ACTIVITY –
When the line with "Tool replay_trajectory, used" appears below, start repeating lines exactly, and keep going through the line with "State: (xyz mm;"; add nothing outside that span.
--- RECORD SET Enclosed Below ---
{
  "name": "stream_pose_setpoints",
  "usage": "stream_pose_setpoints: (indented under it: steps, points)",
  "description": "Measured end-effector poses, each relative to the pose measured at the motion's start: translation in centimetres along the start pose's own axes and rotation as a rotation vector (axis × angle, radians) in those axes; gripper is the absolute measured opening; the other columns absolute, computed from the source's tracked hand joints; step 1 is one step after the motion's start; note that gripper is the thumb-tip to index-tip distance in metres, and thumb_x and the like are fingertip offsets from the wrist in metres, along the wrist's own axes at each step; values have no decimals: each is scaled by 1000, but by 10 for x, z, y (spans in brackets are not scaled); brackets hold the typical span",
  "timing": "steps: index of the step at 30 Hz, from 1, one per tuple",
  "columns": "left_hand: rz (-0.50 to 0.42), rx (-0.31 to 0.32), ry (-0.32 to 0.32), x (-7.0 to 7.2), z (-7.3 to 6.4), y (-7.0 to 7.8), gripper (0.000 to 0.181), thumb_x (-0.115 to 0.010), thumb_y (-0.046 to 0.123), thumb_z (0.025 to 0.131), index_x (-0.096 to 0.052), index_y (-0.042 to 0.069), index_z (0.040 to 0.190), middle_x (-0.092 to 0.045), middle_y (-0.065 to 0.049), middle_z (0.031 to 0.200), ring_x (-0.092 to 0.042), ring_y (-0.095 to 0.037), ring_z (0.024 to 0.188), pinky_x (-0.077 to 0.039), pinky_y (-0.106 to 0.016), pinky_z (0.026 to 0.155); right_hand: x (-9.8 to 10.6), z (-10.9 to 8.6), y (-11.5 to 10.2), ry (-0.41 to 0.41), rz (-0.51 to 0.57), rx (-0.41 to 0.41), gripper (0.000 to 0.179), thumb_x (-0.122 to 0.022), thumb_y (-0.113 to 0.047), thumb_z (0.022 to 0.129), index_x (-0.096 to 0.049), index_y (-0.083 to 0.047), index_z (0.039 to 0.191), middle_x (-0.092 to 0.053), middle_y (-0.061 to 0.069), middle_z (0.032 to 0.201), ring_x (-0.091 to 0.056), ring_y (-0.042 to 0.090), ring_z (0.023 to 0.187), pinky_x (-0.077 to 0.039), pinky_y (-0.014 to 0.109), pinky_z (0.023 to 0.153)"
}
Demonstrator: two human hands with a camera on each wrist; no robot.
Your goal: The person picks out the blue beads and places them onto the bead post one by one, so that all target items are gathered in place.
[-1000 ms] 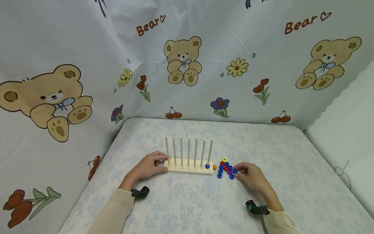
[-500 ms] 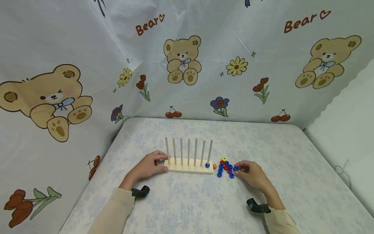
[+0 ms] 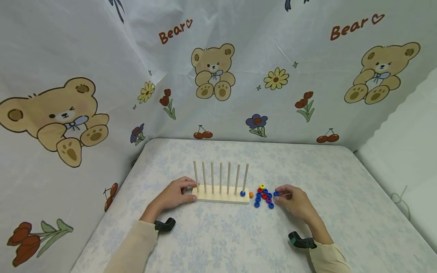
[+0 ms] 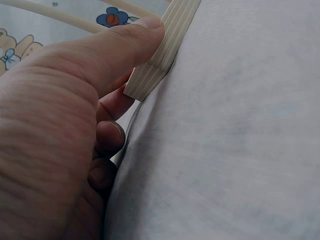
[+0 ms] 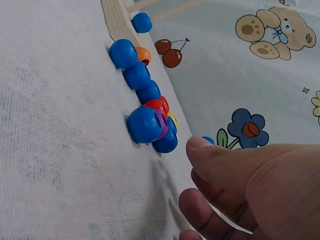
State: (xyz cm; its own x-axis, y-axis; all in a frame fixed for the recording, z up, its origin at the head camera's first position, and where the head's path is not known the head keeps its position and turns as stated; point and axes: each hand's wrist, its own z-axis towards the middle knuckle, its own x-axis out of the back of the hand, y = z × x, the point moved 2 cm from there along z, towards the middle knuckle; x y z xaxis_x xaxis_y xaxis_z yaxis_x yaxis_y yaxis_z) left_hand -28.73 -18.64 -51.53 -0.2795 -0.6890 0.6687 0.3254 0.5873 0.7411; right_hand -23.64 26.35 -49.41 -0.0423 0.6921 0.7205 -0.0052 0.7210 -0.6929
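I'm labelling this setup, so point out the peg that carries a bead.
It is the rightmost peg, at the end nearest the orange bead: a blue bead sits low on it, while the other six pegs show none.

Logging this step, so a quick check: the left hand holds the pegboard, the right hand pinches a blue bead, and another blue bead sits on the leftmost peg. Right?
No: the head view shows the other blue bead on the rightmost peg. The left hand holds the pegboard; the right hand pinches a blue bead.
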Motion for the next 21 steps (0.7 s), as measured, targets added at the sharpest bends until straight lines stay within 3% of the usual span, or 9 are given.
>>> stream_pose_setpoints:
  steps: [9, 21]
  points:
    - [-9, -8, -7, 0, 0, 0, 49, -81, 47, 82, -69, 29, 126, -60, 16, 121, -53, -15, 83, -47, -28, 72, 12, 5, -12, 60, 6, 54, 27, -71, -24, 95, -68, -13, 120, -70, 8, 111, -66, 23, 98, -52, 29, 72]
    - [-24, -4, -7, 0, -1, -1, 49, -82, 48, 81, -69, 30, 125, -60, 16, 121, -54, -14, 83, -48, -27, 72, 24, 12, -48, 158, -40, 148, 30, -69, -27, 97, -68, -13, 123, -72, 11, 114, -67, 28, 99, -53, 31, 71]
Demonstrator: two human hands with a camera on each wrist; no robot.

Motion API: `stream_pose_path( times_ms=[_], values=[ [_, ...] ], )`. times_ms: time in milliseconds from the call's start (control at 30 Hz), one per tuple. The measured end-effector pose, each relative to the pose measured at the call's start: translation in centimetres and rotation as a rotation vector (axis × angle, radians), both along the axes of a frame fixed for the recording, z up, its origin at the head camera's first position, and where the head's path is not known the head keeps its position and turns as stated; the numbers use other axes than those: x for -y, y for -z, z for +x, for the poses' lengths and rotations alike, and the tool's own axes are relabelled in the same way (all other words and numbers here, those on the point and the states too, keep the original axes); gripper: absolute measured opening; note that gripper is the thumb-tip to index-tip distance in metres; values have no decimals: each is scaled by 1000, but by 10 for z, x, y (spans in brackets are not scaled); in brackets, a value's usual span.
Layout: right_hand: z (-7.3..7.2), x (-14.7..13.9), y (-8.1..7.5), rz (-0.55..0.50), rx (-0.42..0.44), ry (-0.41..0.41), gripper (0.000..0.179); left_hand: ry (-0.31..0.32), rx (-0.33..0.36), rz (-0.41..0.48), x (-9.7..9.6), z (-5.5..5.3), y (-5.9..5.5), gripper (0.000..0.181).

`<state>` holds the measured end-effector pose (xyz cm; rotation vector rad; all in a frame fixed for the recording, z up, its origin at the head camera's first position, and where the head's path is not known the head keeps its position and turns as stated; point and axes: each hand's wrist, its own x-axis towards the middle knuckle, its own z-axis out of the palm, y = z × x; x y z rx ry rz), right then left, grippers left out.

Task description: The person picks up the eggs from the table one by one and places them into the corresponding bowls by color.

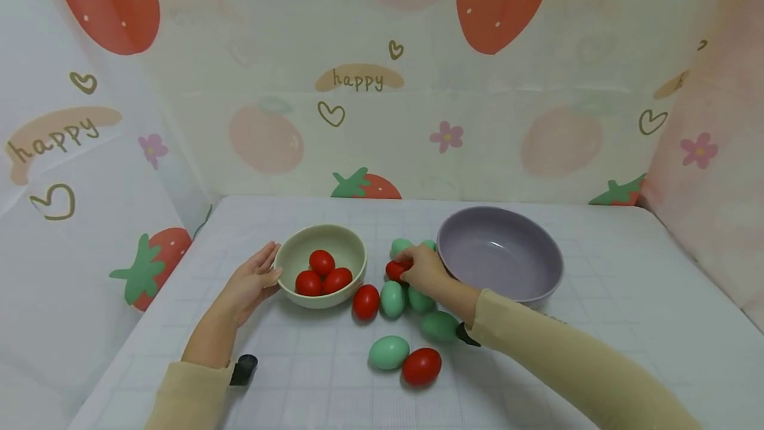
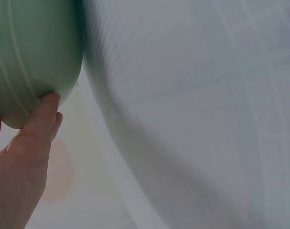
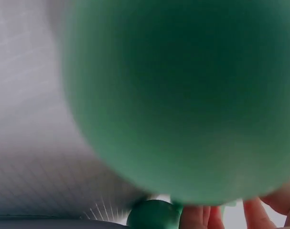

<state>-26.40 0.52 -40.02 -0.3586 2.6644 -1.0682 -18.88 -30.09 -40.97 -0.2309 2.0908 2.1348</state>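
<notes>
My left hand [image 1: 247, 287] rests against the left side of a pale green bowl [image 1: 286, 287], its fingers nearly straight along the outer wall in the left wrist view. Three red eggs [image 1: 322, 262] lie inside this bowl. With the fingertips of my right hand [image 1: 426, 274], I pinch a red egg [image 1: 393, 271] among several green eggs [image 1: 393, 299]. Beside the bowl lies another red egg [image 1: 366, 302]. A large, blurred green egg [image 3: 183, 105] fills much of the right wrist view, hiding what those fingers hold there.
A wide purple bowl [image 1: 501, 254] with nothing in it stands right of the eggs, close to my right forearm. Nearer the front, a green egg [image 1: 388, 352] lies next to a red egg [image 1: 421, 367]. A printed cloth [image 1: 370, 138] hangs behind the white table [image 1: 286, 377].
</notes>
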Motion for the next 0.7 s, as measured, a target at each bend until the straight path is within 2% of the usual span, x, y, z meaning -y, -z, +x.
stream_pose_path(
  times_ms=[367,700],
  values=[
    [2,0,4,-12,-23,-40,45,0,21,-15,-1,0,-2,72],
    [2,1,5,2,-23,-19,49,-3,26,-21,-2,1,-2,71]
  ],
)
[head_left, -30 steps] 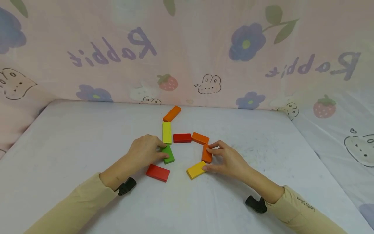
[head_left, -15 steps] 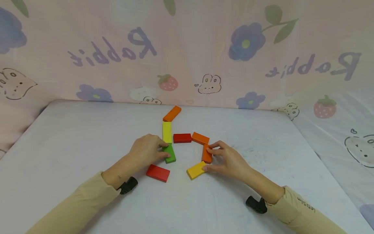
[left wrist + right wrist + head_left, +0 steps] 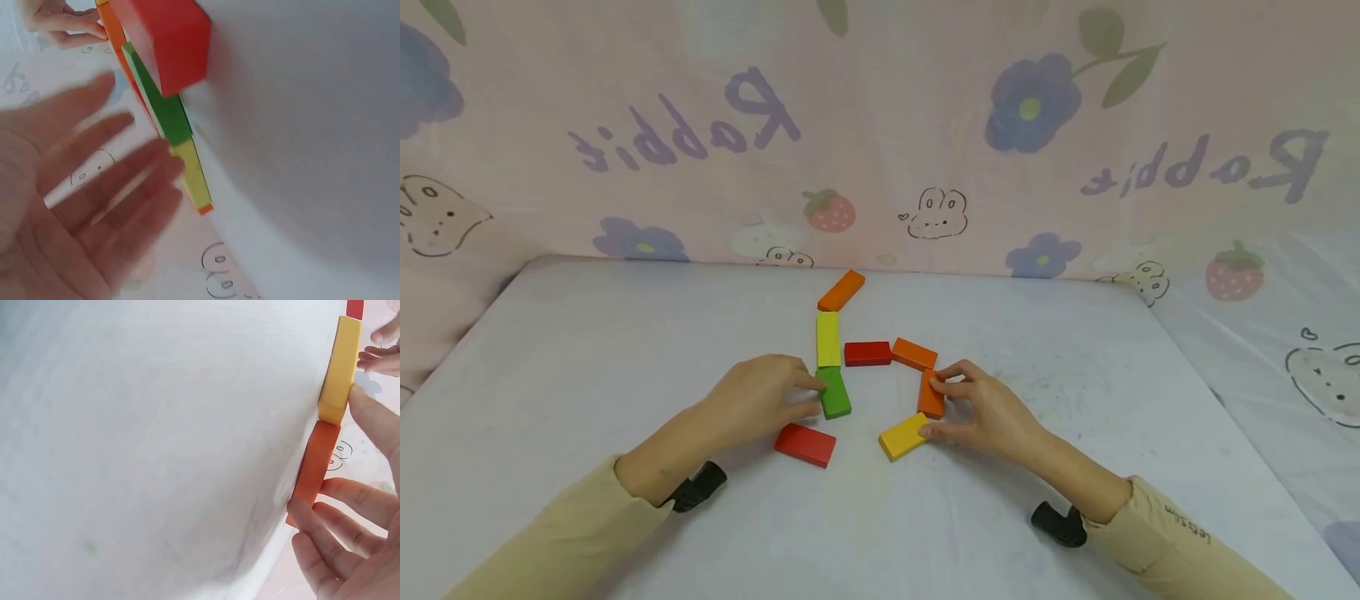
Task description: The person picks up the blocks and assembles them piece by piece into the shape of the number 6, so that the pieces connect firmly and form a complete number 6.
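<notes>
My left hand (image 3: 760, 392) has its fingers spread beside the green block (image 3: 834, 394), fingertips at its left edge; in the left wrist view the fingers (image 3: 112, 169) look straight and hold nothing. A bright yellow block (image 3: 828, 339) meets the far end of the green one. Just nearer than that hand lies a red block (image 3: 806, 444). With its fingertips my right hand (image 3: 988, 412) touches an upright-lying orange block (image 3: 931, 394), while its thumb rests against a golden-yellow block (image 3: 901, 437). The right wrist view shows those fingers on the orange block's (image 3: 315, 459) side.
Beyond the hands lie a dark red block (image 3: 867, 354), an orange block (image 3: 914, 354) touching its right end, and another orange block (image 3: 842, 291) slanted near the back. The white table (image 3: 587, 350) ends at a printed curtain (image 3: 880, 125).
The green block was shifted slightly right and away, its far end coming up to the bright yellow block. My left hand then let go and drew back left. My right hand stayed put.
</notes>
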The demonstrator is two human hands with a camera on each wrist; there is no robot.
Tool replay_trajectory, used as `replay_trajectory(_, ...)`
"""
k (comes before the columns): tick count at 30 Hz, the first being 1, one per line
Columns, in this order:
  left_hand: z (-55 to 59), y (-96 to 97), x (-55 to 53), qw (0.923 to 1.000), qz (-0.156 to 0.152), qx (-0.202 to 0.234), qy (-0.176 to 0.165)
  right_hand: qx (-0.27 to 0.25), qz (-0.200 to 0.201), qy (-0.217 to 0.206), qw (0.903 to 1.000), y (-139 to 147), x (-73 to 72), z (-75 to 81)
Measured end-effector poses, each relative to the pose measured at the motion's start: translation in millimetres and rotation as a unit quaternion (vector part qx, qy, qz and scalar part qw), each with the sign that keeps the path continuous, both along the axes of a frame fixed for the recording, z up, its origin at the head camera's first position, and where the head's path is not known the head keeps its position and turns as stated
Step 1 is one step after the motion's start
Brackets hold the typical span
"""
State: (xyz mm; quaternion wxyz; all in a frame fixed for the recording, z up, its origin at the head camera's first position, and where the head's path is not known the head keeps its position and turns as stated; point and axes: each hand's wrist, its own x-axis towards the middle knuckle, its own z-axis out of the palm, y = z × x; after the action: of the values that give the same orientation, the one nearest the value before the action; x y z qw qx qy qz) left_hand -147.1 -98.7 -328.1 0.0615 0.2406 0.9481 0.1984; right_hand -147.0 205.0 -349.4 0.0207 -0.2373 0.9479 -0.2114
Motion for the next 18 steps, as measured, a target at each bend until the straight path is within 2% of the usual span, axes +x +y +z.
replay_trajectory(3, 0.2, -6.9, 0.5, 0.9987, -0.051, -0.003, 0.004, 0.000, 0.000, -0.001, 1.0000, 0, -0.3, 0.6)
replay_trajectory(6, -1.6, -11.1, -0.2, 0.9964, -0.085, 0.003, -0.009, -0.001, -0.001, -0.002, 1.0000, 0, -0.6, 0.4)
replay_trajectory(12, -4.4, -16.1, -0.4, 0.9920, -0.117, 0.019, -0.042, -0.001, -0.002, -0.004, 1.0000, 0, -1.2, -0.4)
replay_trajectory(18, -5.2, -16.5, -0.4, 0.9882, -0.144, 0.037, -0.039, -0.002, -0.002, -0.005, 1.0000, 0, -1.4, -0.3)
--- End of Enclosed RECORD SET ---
RESULT –
Tool replay_trajectory, used as `replay_trajectory(_, ...)`
"""
k (comes before the columns): tick count at 30 Hz, the first being 1, one per line
Columns, in this order:
  left_hand: z (-55 to 59), y (-96 to 97), x (-55 to 53), qw (0.923 to 1.000), qz (-0.156 to 0.152), qx (-0.202 to 0.234), qy (-0.176 to 0.165)
  right_hand: qx (-0.27 to 0.25), qz (-0.200 to 0.201), qy (-0.217 to 0.206), qw (0.903 to 1.000), y (-139 to 147), x (-73 to 72), z (-75 to 81)
Measured end-effector poses, each relative to the pose measured at the motion's start: translation in millimetres and rotation as a unit quaternion (vector part qx, qy, qz and scalar part qw), each with the sign that keeps the path continuous, both along the axes of a frame fixed for the recording, z up, its origin at the head camera's first position, and where the head's path is not known the head keeps its position and turns as stated
Step 1 is one step after the motion's start
Brackets hold the typical span
"""
State: (xyz mm; quaternion wxyz; all in a frame fixed for the recording, z up, its origin at the head camera's first position, and where the head's path is not known the head keeps its position and turns as stated; point and axes: each hand's wrist, its own x-axis towards the middle knuckle, its own z-axis out of the palm, y = z × x; after the action: of the values that give the same orientation, the one nearest the value before the action; x y z qw qx qy qz) left_hand -147.1 -98.7 -328.1 0.0615 0.2406 0.9481 0.1984; right_hand -147.0 205.0 -349.4 0.0207 -0.2373 0.9479 -0.2114

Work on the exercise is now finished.